## Work to be completed
The expected output is every line of the data exactly as shown, minus the images.

=== Section Start ===

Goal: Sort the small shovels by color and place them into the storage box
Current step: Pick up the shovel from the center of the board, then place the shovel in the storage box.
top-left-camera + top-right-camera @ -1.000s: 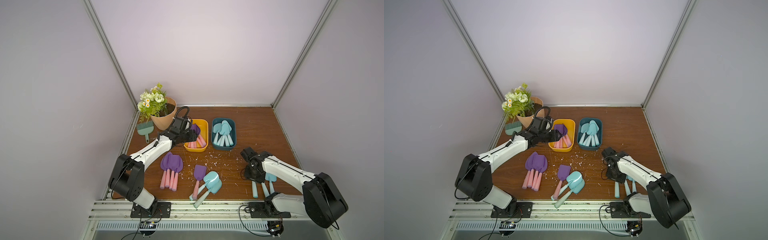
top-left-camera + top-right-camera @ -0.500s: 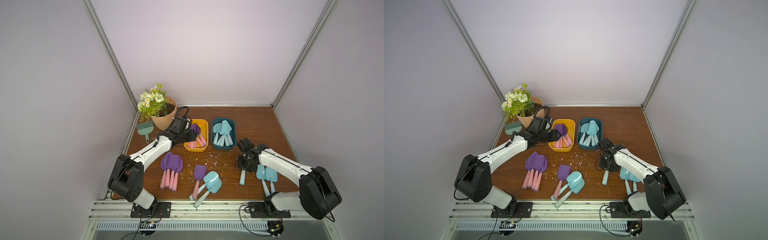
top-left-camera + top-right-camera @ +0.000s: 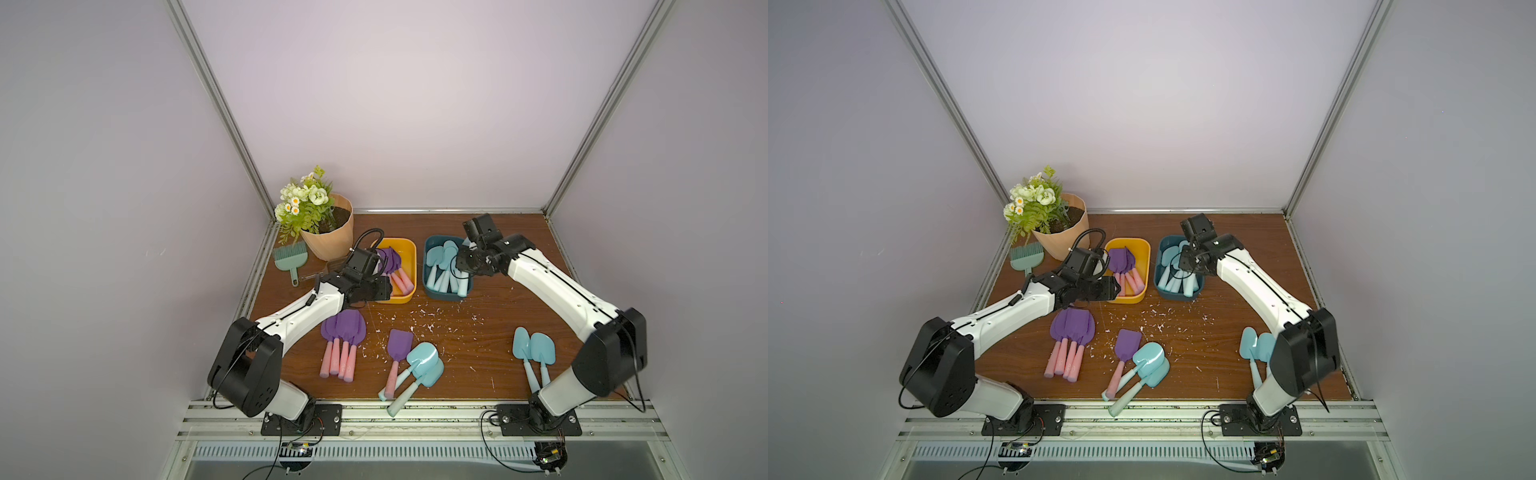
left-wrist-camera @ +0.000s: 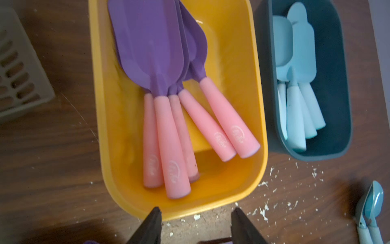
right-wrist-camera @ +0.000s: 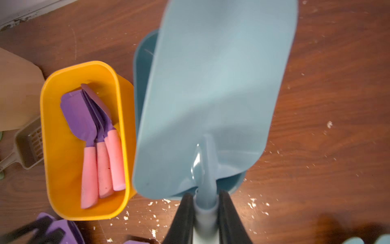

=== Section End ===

## Written answer
Goal: Sort the small shovels by color and place them into the storage box
Current step: Pick up the shovel from the center of the board, then place the shovel in the storage box.
top-left-camera + top-right-camera @ -1.000s: 
top-left-camera + top-right-camera @ -0.500s: 
top-left-camera + top-right-camera @ +0.000s: 
left-wrist-camera @ +0.000s: 
right-wrist-camera @ +0.000s: 

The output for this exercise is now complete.